Mary Angela Douglas? She is what used to be called a fugitive poet, the word, “fugitive” hinting, with a shudder of mysterious delight, a poet of amateur genius, unrecognized to all but a few fellow travelers. They move past clouds of shrubbery with quiet, solemn, discernment and delight, through wooded paths, towards those broad future plains where celebrants dance in unrestrained ecstasy.
We met Mary on Scarriet, when she responded positively and enthusiastically to Scarriet’s defense of embattled North Carolina poet laureate Valerie Macon.
Mary Angela Douglas permits us to see the adventures taking place in her “eternal child” soul—there is no need for her to research a piece of poetry, to fidget and stare into dust-mote space while she thinks of “a word.” Starlight brings her words, and poetry-light beams up from her like a fountain.

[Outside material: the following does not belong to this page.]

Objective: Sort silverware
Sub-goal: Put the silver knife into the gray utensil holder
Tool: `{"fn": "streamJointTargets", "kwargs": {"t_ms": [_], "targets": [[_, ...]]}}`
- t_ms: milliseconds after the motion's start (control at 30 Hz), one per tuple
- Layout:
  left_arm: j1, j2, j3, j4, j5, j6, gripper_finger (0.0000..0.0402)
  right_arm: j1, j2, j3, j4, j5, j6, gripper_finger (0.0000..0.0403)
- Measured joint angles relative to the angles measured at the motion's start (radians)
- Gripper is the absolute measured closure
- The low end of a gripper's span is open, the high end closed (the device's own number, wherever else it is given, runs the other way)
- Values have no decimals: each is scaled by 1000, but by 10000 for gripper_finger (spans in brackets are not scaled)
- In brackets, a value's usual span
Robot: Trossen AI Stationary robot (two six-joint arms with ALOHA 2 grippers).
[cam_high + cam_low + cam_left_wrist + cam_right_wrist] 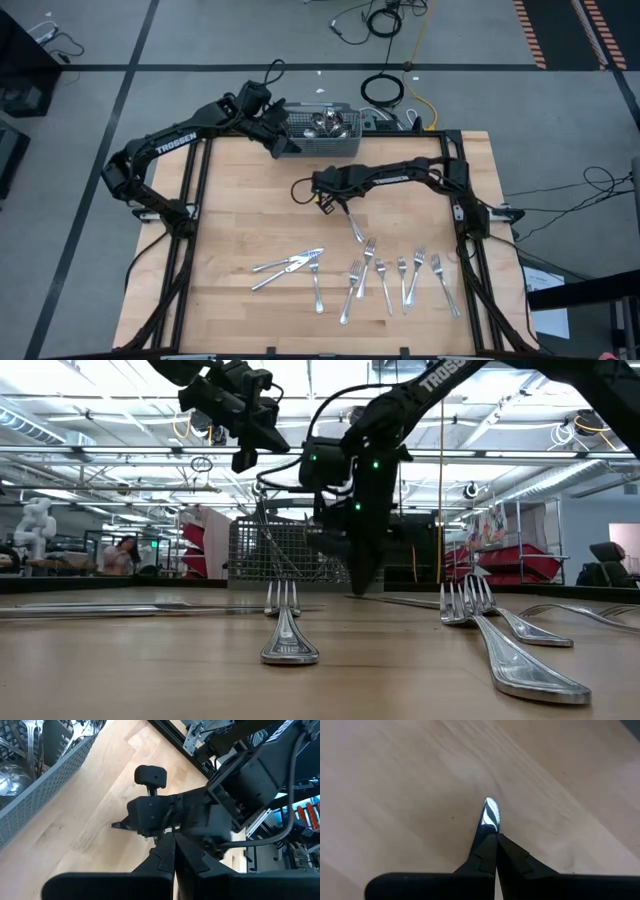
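Holding one piece of silverware [490, 815] tight between its closed fingers, the right gripper [322, 192] hangs over the middle of the wooden table [240, 200]. Forks [400, 278] and knives [285, 266] lie in groups near the front edge. The left gripper [280, 140], fingers pressed together with nothing between, is beside the mesh basket [322, 146] with more cutlery inside.

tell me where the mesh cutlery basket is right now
In the high view the grey mesh basket sits at the table's far edge, near the middle, with the left claw right beside it and the right claw nearer the table's centre.
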Motion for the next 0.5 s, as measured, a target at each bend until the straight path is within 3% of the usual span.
{"fn": "streamJointTargets", "kwargs": {"t_ms": [500], "targets": [[0,0,0,-3,0,-1,396,9,13,2,143,-96,-57,403]]}}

Louise Glück, meanwhile, comes adorned with recognitions and medals, but no less a poet for that, since her poetry shows at times it is wiser than prizes. The muses’ shadows cover the brightest fish in the stream (that brightness is just a dream); all are equal where the green water falls with a chuckle on the green rock.
Mary Angela Douglas has nothing to fear.
This is Scarriet, where the excellence of poetry lives in the veins that sing quietly in hands.

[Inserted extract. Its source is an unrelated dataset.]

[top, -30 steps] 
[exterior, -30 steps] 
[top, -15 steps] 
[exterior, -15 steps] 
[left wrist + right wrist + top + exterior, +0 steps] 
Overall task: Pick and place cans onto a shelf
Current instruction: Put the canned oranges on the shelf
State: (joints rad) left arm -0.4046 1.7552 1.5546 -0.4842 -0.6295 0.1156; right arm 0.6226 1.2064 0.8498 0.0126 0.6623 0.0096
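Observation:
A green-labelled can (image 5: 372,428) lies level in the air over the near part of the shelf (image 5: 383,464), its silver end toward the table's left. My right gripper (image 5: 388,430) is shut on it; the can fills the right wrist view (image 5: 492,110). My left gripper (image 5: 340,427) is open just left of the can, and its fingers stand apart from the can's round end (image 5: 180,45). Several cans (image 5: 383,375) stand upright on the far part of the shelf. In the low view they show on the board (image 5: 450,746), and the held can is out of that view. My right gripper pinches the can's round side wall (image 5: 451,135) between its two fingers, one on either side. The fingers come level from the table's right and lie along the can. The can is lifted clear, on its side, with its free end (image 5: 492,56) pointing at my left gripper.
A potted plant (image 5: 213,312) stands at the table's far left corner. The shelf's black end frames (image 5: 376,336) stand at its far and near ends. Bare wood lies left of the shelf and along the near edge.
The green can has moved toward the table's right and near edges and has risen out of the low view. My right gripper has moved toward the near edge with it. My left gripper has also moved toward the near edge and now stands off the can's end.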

As the first seed, Louise Glück is accorded the honor of going first. She speaks.
The night so eager to accommodate strange perceptions.
The darknesses of this line are thrilling; we see a million shapes between our midnight and our brains. This line has muscle, like an eel waiting patiently in a cave beneath the sea.
Mary Angela Douglas approaches the podium with a flutter; her excitement is palpable. The stately Glück left profundity in her wake. Douglas stirs in the mossy stream. We see the reflection of a wren. The boughs hover.
With utterance of raindrop wings, Douglas:
The larks cry out and not with music.
This contest, between these two women—it has some strange import, we feel.
Poetry seems forever changed.
The ghost of Shelley comes to the edge of the wood.